The present study has several limitations. First, as a retrospective cohort study, it is subject to potential biases, despite various sensitivity analyses. Unmeasured confounders, such as cardiorespiratory fitness and cardiac biomarkers such as high‐sensitivity cardiac troponin and B‐type natriuretic peptide, which are strong predictors of CVD, 37 , 38 could have influenced the observed association between frailty and CVD development. Second, there is a concern about external validity because the present study was conducted exclusively on Japanese individuals. Third, although the accuracy (particularly, specificity) of insurance claims records in Japan has been reported to be high, 39 because CVD outcomes were defined based on the ICD‐10 code, concerns about diagnostic accuracy remain. Although defining outcomes such as hospitalized heart failure is generally preferred, our database does not allow us to reliably distinguish whether a CVD diagnosis occurred during hospitalization. Therefore, we counted all clinically diagnosed CVD events, including those identified in outpatient settings. Fourth, although our study assessed the cognitive and social domains using two questionnaire items each, this may not adequately capture the multidimensional nature of these factors. There is no doubt that the Mini‐Mental State Examination and Makizako's five items are the preferred methods for detailed assessments of cognitive function and social aspects.

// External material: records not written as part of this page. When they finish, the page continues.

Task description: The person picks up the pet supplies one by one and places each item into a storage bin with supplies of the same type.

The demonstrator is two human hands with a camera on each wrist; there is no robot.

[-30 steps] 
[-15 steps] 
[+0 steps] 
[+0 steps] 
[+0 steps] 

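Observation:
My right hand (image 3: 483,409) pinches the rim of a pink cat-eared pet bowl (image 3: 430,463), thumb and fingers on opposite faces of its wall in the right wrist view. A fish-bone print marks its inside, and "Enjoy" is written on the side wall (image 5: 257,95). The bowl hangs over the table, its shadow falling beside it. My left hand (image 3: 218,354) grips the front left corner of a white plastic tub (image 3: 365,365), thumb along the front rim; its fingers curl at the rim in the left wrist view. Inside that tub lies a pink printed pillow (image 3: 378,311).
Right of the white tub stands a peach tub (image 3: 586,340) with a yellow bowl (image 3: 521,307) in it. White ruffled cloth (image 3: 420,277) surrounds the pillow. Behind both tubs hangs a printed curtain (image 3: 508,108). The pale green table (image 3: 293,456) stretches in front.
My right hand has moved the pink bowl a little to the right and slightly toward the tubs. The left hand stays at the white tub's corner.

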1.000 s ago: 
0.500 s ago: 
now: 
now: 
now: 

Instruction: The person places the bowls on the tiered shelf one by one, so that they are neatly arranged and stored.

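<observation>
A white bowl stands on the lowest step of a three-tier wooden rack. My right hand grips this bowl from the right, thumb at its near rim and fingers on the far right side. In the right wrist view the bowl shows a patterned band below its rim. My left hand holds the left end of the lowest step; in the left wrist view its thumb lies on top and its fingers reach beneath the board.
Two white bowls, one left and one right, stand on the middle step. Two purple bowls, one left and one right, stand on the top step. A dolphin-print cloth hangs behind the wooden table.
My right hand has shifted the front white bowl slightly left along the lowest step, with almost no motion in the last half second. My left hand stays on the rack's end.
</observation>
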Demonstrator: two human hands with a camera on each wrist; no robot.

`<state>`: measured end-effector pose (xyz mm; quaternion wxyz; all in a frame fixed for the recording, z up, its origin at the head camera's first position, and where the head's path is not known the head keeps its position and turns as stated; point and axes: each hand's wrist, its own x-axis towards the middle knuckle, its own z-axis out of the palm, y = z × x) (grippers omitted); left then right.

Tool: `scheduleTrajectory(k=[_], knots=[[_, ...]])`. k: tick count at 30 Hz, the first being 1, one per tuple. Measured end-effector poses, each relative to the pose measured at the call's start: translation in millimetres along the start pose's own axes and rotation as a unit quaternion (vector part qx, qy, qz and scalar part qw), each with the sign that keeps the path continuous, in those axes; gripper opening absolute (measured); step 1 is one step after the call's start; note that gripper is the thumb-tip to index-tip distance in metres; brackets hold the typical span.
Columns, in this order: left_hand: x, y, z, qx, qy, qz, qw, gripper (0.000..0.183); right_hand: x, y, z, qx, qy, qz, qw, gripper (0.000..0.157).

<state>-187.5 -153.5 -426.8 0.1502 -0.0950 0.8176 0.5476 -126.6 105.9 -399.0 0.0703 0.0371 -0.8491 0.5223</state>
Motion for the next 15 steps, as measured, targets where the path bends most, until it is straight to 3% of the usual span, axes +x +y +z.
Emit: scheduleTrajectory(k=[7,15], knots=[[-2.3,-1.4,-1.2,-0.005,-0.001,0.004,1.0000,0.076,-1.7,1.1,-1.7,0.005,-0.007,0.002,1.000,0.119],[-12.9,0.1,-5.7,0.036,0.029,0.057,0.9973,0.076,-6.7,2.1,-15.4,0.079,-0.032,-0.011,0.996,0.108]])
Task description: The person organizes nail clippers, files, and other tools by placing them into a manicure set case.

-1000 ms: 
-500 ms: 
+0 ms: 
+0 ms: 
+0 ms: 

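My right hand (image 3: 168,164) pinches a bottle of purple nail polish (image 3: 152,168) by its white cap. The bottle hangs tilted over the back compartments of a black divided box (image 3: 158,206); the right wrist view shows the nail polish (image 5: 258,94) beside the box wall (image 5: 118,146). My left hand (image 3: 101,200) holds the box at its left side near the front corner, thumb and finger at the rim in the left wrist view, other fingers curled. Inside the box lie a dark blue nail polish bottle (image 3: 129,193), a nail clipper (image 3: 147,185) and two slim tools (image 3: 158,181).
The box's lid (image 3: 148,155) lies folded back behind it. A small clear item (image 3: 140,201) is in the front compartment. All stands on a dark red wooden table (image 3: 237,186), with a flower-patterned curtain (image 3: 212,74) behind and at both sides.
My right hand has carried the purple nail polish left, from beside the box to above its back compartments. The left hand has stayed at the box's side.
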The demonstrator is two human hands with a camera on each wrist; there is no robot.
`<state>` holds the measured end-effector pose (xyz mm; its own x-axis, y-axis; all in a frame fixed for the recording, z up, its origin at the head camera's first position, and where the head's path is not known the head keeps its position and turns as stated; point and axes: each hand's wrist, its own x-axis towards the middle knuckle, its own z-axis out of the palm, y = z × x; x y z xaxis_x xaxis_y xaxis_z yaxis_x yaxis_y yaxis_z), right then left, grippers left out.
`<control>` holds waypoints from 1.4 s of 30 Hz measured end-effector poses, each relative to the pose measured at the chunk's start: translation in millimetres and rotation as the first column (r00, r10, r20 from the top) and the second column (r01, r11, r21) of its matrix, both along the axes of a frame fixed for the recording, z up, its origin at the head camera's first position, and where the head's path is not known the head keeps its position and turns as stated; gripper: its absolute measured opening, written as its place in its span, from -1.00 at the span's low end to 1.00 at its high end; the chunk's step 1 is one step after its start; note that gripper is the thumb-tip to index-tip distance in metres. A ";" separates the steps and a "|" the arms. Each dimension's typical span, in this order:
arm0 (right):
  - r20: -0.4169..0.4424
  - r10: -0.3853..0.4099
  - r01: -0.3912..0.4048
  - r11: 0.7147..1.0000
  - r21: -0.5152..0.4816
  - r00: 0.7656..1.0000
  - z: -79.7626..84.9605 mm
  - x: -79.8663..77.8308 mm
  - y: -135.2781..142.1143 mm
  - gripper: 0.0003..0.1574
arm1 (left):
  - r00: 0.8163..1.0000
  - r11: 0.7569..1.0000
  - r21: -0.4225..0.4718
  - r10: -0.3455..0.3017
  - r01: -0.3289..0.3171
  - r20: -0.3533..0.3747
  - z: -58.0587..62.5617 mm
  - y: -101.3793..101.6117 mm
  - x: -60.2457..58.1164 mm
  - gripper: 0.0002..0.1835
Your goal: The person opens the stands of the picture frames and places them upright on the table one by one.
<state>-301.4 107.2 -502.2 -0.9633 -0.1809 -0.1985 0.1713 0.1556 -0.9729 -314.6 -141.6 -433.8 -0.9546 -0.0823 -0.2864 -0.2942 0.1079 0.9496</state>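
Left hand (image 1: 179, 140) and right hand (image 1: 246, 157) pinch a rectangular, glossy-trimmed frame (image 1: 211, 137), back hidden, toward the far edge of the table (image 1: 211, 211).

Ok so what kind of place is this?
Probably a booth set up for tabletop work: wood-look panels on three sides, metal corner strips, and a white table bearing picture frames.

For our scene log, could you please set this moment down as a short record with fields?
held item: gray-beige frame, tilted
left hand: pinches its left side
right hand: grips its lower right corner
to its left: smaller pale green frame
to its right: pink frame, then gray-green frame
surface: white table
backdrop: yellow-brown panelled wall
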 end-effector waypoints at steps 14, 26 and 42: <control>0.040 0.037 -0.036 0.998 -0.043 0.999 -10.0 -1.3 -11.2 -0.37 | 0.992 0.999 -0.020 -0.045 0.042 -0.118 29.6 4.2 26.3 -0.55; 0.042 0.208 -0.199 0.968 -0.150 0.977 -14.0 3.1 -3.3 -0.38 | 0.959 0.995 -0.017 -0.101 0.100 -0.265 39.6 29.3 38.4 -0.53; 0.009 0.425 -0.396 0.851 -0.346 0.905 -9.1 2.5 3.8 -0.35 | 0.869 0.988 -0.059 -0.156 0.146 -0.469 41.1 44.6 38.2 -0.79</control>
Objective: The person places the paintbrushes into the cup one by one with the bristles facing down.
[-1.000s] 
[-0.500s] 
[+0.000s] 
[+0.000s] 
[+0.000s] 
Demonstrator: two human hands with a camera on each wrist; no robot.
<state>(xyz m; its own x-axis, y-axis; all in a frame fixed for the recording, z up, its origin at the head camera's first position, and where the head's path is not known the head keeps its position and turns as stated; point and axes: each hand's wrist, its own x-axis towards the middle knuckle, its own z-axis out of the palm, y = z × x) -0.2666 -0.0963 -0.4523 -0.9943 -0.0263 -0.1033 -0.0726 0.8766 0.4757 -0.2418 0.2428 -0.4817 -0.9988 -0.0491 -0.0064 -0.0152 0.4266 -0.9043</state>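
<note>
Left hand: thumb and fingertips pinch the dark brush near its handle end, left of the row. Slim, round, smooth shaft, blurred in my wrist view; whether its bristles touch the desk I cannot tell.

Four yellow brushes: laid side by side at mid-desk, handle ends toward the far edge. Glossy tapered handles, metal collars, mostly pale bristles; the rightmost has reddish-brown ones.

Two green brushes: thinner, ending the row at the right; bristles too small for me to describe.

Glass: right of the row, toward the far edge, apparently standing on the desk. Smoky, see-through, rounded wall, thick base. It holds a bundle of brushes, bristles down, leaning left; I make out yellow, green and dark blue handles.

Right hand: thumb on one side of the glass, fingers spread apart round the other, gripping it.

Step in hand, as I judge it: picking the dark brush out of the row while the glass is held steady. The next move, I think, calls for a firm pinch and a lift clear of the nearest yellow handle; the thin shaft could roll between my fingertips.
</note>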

It should also be noted that, although the questionnaire used in our study has been reported to reflect frailty as defined by the frailty phenotype model with relatively high accuracy, 14 the frailty phenotype model is generally considered preferable for assessing physical frailty. Fifth, the follow‐up period in our study was relatively short, and it may not be sufficient to fully evaluate the long‐term association between frailty and the incidence of CVD, which requires further investigation. In particular, considering that frailty is potentially reversible, it would be meaningful to verify the effects of improvement in frailty on long‐term CVD risk.

Conclusions

Frailty, as defined by a comprehensive frailty assessment tool that includes various components, was associated with an increased risk of developing CVD in older adults. Each component of frailty, such as physical function, nutritional status, oral function, cognitive function, and social aspects, was independently associated with an increased risk of developing CVD. This study, which utilizes valuable data from Japan—the country with the most rapidly aging population—underscores the importance of assessing comprehensive frailty‐related indicators alongside traditional risk factors to more accurately evaluate the risk of CVD in older adults.

Funding information

This work was supported by grants from the Ministry of Health Labor and Welfare Japan (23AA2003) and the Ministry of Education, Culture, Sports, Science and Technology, Japan (20H03907, 21H03159, and 21K08123). The funding sources had nothing regarding the current study.

Disclosure statement

Research funding and scholarship funds (Hidehiro Kaneko and Katsuhito Fujiu) were provided by Medtronic Japan, Biotronik Japan, SIMPLEX QUANTUM, Boston Scientific Japan, and UT‐Heart Inc. Akira Okada is a member of the Department of Prevention of Diabetes and Lifestyle‐related Diseases, a cooperative program between the University of Tokyo and the Asahi Mutual Life Insurance Company. Hidehiro Kaneko holds shares in PrevMed Co., Ltd. and Japan Preventive Medicine Development Institute Co., Ltd. The other authors have no conflicts of interest to declare.

Author contributions

Conception and design: H. Kaneko, K. Ueno, T. Ko, Y. Suzuki, A. Okada, K. Kamiya, N. Takeda, H. Morita, K. Node, and N. Takeda. Analysis of data: Y. Suzuki, A. Okada, K. Fujiu, and H. Yasunaga. Interpretation of data: H. Kaneko, K. Ueno, K. Kamiya, Y. Suzuki, K. Fujiu, N. Takeda, H. Morita, K. Node, and N. Takeda. Drafting of the manuscript: H. Kaneko, K. Ueno, T. Ko, Y. Suzuki, A. Okada, N. Takeda, H. Morita, and H. Yasunaga. Critical revision for important intellectual content: N. Takeda, H. Morita, K. Node, and N. Takeda. All authors gave final approval and agree to be accountable for all aspects of the work ensuring integrity and accuracy.

Supporting information

Data S1. Supporting Information.

GGI-25-1239-s001.pdf (891KB, pdf)

Ueno K, Ko T, Suzuki Y, et al. Frailty and its components and cardiovascular outcomes in older adults: A nationwide epidemiological study. Geriatr. Gerontol. Int. 2025;25:1239–1246. 10.1111/ggi.70139

Kensuke Ueno, Toshiyuki Ko, and Yuta Suzuki contributed equally to this work and share the first authorship.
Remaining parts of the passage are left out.